◆ **Problem statement**:
Each line from the one containing "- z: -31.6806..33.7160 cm" through the end of the data below is to be output verbatim, with no lines added or left out.

Records drawn from a dataset
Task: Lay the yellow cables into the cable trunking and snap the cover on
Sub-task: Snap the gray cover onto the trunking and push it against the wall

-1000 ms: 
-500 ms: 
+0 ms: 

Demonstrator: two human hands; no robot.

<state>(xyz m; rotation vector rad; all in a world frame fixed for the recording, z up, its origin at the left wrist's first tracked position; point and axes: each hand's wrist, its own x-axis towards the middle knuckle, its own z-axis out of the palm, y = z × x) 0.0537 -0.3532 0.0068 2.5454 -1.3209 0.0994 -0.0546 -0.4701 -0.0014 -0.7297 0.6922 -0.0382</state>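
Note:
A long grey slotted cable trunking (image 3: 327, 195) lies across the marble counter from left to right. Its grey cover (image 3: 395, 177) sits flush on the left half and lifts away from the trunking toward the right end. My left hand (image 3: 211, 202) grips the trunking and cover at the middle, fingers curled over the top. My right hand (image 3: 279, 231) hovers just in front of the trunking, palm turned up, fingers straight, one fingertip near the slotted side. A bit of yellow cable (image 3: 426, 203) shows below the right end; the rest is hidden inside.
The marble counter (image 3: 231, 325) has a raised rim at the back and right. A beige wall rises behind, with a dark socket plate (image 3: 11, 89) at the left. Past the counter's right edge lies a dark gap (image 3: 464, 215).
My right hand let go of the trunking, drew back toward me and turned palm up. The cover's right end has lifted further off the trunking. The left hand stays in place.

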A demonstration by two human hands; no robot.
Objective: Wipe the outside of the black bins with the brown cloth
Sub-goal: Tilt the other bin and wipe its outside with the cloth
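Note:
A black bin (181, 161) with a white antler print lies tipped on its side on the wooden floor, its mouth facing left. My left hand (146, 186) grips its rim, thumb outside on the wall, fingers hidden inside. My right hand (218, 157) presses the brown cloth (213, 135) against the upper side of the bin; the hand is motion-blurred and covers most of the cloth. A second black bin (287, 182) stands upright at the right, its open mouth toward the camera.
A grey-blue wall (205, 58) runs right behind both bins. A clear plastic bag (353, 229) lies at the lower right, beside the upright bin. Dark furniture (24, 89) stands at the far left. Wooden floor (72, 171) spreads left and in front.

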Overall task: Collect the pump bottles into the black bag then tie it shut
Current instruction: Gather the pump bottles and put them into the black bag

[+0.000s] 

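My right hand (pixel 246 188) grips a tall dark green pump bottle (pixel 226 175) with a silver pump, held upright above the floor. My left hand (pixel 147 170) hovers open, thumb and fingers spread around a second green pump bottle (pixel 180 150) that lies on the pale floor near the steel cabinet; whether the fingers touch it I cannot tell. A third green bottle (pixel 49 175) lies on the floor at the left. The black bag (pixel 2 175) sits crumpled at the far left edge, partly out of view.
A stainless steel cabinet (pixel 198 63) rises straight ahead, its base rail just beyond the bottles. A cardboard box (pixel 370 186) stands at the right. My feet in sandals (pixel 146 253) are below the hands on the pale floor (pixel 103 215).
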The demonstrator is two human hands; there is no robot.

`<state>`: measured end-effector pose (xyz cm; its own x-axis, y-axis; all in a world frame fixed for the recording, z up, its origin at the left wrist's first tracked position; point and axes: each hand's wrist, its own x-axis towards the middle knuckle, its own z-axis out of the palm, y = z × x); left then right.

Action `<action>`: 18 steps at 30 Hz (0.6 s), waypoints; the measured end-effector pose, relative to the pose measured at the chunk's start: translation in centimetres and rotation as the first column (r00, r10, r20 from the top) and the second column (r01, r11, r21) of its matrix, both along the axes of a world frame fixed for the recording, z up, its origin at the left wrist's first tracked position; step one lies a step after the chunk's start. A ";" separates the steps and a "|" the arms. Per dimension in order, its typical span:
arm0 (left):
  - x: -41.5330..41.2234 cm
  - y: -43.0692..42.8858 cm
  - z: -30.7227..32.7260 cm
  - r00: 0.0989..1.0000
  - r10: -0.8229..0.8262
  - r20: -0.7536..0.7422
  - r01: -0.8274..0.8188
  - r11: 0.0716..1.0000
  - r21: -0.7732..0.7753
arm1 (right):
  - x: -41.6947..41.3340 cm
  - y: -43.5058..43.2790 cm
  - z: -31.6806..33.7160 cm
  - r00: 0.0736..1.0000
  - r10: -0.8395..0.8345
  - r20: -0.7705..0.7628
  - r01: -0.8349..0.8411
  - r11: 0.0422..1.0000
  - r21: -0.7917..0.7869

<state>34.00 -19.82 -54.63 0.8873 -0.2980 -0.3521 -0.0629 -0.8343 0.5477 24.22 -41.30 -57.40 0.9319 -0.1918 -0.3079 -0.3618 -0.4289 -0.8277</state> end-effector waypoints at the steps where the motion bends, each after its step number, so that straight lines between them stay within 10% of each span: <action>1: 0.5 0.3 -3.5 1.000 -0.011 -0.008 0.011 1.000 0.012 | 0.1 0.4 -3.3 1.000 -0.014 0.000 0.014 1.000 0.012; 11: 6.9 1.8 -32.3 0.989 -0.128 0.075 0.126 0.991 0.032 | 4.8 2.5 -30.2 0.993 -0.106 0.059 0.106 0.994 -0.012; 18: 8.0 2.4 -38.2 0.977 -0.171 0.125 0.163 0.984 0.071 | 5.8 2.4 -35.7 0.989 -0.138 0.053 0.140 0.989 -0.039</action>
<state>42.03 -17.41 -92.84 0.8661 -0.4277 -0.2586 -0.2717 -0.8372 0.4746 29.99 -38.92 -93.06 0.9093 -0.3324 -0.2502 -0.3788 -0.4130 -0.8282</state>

◆ **Solution for this problem**:
  - z: -31.6806..33.7160 cm
  - r00: 0.0736..1.0000
  - r10: -0.8395..0.8345
  - r20: -0.7705..0.7628
  - r01: -0.8349..0.8411
  - r11: 0.0422..1.0000
  - r21: -0.7917..0.7869

<state>34.00 -19.82 -54.63 0.8873 -0.2980 -0.3521 -0.0629 -0.8343 0.5477 24.22 -41.30 -57.40 0.9319 -0.1918 -0.3079 -0.3618 -0.4289 -0.8277</state> end-effector waypoints at the steps where the motion bends, each after its step number, so that straight lines between them stay within 10% of each span: <action>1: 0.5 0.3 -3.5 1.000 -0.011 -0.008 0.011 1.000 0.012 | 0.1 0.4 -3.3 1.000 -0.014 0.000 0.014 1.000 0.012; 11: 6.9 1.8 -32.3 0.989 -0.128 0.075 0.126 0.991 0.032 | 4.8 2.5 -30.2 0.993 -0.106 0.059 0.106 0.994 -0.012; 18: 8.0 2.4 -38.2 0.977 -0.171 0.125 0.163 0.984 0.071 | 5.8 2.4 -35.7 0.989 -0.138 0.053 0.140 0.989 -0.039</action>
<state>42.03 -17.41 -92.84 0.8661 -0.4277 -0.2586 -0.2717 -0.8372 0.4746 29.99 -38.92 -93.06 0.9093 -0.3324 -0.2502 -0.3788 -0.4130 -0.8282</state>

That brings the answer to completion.